I know it has been done but pretty much assumed that would be the case with my set up (that I'd need a much bigger one). Thanks for the replies.


----------



## Rain_Frog (Apr 27, 2004)

it has been done, but my friend also keeps his colony of leucs with his phelsuma in a 125 gallon.


----------



## bluedart (Sep 5, 2005)

Wait until you've mastered the care of each before you combine them. So, basically, it'll take a few years before you're ready. But, yes, it can be done.


----------



## Reptiledan (Nov 23, 2004)

*Darts/Geckos*

Drew
I have kept many different species of day geckos and Darts together as long as you are sticking to a small gecko and a larger sized dart such as a tinc you should be fine. Keep in mind that you do not want to over crowd the eco system so the larger the tank the better. 
I have also just turned several species of day gecko loose in the frog room and let them clean up the extra fruit flies. It truely amazing how well they adapt, they will bask under the lights and lay eggs in potted plants on leaves or moss. This situation does not work for everyone but when you have a full room dedicated to just reptiles it works ok...at least for me.. Hope the info helps and when you produce a few extra Klemmeri send them my way..LOL


----------



## SMenigoz (Feb 17, 2004)

Drew said:


> Anyone mix the two? If I could find them I'd like to add a pair of klemmeri to my tank (29g w/ 2 tincs). But I'm not quite sure if they are compatible (in terms of their requirements). Does any one here have any input?

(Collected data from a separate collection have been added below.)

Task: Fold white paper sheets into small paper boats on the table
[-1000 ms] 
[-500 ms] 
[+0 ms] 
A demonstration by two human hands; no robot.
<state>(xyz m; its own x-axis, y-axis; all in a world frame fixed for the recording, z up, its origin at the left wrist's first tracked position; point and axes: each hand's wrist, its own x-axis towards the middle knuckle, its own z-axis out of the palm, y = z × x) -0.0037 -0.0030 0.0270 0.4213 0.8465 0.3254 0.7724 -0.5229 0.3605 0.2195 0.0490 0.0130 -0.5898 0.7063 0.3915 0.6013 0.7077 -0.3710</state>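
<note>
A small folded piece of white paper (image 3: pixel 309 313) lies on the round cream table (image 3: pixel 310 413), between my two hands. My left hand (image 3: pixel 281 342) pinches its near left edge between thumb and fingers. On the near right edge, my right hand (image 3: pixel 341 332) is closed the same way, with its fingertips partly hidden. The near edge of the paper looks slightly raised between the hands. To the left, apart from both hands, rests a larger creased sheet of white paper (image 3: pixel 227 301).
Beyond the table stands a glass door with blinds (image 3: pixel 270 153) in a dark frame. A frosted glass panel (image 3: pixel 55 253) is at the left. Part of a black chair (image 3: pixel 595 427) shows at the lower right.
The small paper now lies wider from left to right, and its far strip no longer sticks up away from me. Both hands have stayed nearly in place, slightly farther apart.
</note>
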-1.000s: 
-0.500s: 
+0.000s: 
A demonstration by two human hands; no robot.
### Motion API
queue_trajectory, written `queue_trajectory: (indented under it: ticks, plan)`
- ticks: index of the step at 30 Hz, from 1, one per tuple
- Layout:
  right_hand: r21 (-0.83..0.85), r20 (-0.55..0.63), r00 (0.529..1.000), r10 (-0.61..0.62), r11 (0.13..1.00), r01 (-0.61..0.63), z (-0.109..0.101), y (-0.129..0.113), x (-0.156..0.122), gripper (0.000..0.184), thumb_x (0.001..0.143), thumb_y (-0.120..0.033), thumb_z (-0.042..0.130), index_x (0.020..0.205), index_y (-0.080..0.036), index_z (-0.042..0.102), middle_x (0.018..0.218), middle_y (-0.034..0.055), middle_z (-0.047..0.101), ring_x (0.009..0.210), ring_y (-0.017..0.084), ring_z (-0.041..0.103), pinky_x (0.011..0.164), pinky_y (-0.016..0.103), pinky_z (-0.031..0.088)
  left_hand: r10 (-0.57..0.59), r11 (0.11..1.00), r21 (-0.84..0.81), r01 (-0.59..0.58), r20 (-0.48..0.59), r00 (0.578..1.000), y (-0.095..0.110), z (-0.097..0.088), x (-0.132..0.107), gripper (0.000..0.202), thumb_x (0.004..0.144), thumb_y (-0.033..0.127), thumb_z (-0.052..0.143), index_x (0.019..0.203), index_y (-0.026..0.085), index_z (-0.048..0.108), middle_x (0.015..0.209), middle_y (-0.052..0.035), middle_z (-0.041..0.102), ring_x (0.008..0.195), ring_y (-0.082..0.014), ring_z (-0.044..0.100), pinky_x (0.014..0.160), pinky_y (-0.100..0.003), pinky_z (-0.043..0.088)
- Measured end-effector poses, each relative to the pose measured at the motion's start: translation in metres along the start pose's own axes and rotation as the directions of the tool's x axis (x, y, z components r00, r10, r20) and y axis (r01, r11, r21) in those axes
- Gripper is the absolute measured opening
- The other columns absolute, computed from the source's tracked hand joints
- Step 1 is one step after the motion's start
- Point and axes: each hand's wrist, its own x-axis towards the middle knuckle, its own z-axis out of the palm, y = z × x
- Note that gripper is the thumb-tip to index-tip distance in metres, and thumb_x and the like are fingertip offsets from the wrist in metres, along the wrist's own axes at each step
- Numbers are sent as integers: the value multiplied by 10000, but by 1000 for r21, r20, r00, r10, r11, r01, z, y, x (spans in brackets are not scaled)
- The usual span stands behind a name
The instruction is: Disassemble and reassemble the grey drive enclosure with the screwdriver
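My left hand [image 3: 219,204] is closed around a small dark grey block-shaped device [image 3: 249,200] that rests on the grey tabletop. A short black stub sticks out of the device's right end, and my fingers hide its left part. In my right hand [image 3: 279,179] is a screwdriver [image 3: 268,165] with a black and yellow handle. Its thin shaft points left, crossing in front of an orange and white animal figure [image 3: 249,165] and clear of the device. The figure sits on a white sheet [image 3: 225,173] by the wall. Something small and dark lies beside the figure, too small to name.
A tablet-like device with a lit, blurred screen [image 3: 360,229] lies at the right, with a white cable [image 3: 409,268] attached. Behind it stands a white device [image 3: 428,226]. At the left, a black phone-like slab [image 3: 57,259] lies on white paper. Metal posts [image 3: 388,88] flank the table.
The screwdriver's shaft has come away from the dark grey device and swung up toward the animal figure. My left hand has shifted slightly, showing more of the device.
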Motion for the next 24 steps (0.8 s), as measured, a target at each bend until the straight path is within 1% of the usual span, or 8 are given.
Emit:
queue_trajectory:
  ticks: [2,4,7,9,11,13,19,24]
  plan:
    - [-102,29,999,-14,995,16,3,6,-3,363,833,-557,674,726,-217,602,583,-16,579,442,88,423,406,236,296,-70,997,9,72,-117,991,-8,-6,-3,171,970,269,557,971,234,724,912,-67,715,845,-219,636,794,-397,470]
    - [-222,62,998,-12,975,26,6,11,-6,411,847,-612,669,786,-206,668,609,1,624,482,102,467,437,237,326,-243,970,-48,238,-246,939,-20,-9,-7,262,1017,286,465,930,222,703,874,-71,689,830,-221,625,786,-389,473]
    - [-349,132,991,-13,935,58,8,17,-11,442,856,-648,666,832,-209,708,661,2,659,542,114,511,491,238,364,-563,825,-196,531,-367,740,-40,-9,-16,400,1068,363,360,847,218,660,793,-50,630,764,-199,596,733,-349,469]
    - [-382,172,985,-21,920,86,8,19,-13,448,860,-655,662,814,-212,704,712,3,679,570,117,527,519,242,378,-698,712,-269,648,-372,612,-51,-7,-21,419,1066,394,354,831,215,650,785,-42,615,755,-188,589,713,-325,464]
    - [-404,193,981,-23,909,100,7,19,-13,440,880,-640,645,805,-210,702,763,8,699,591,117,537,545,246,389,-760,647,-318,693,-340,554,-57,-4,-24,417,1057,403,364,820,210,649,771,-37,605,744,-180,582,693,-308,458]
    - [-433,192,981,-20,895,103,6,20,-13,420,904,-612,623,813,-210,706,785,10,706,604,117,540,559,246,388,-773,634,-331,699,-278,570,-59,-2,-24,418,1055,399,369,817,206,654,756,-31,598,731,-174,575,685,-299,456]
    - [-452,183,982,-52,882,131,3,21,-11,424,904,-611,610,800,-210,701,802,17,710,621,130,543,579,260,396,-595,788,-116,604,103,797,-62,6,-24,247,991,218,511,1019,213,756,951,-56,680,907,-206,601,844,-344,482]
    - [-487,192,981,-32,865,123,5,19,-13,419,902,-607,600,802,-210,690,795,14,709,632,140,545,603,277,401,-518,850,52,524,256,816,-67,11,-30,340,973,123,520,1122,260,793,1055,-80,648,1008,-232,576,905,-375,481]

I raise both day geck's and darts (and yes, have klemmeri available) and the combination CAN work. Some points to consider:
1) Tall tanks are better for temperature differences--the geckoes orient toward the warmer top and the darts down low. Unsure whether your 29g is big enough to accomplish this.
2) Food-- both animals will eat fruitflies.
3)Aggression--doubtful between them as long as small geckoes are selected.
4)Heat-- geckoes prefer upper 70s to as high as 90; darts obviously cannot survive these conditions. Again, a tall tank which can stratify these temperature gradients would be a requirement. Design the tank to have perches high up under the lights which the geckoes will bask under.
5) Humidity--probably (IMO) the biggest concern. Geckoes don't like "wet feet" and many dart tanks approach 100% humidity. Using vents and fans to solve this problem...similar issues for those trying to grow orchids or tillandsia.


----------



## Android1313 (Dec 15, 2006)

Probably better off to go with the gold dust day gecko, as they are smaller, less aggressive, and can handle a more humid environment than the Klemmeri, or Grandis day geckos. 
I used to have a couple tanks full of them about ten years ago when they were more easily acquired. Speaking of which: Does anyone know of anybody that has had success breeding these,(gold dust) and if they are available?(sorry to hijack the thread but I really loved those little buggers!)


----------



## Jordan B (Oct 8, 2004)

Laticauda's are the most available day geckos, you shouldn't have any issues finding a couple.


----------